Aim of the task: For the data below, restate word for word only the lines from the line containing "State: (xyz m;" through the line containing "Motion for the", both ends included.

===== Collected data

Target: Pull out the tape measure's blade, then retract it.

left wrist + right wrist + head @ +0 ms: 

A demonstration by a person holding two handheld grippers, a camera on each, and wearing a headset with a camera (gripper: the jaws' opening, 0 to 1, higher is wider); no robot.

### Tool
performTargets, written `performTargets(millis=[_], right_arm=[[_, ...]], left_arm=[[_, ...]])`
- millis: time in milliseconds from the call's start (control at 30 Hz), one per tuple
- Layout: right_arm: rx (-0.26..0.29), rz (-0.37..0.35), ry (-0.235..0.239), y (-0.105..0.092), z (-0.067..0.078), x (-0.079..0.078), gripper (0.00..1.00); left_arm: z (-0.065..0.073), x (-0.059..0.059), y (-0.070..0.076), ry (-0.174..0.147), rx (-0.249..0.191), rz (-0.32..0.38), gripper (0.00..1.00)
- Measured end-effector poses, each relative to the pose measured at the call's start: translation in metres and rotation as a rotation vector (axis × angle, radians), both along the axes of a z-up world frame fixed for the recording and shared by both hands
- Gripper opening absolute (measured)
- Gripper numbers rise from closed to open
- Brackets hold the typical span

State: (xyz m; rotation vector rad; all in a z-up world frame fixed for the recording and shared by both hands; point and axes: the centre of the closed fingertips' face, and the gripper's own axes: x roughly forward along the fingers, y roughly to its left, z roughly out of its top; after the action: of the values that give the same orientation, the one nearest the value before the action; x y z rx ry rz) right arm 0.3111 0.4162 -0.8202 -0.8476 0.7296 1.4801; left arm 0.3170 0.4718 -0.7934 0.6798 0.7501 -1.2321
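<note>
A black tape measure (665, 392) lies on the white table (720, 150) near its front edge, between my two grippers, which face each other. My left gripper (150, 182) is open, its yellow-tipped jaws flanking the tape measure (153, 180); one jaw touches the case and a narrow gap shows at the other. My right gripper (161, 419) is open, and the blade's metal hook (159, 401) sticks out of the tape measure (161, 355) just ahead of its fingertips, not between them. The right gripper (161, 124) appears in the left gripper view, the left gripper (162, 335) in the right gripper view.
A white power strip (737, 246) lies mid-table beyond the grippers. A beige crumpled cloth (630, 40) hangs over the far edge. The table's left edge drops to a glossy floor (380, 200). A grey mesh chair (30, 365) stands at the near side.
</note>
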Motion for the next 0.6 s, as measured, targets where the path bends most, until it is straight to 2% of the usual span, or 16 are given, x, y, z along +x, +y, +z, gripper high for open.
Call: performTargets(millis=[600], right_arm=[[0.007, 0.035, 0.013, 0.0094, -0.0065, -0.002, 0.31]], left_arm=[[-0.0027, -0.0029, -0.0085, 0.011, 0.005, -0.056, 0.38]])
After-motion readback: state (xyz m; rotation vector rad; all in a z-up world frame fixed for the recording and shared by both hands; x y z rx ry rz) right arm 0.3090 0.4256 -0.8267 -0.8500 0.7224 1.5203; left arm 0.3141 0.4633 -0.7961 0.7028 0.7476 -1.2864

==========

Exercise result:
State: (xyz m; rotation vector rad; all in a z-up world frame fixed for the recording and shared by both hands; point and axes: the centre of the closed fingertips' face, and the gripper's own axes: x roughly forward along the fingers, y roughly to its left, z roughly out of its top; after the action: of the values that give the same orientation, the one nearest the value before the action; x y z rx ry rz) right arm 0.3111 0.4162 -0.8202 -0.8476 0.7296 1.4801; left arm 0.3170 0.4718 -0.7934 0.6798 0.7501 -1.2321
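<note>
A black tape measure (665, 392) lies on the white table (720, 150) near its front edge, between my two grippers, which face each other. My left gripper (150, 182) is open, its yellow-tipped jaws flanking the tape measure (153, 180); one jaw touches the case and a narrow gap shows at the other. My right gripper (161, 419) is open, and the blade's metal hook (159, 401) sticks out of the tape measure (161, 355) just ahead of its fingertips, not between them. The right gripper (161, 124) appears in the left gripper view, the left gripper (162, 335) in the right gripper view.
A white power strip (737, 246) lies mid-table beyond the grippers. A beige crumpled cloth (630, 40) hangs over the far edge. The table's left edge drops to a glossy floor (380, 200). A grey mesh chair (30, 365) stands at the near side.
</note>
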Motion for the next 0.6 s, as measured, targets where the path bends most, until it is straight to 2% of the usual span, or 16 are given, x, y, z along +x, +y, +z, gripper high for open.

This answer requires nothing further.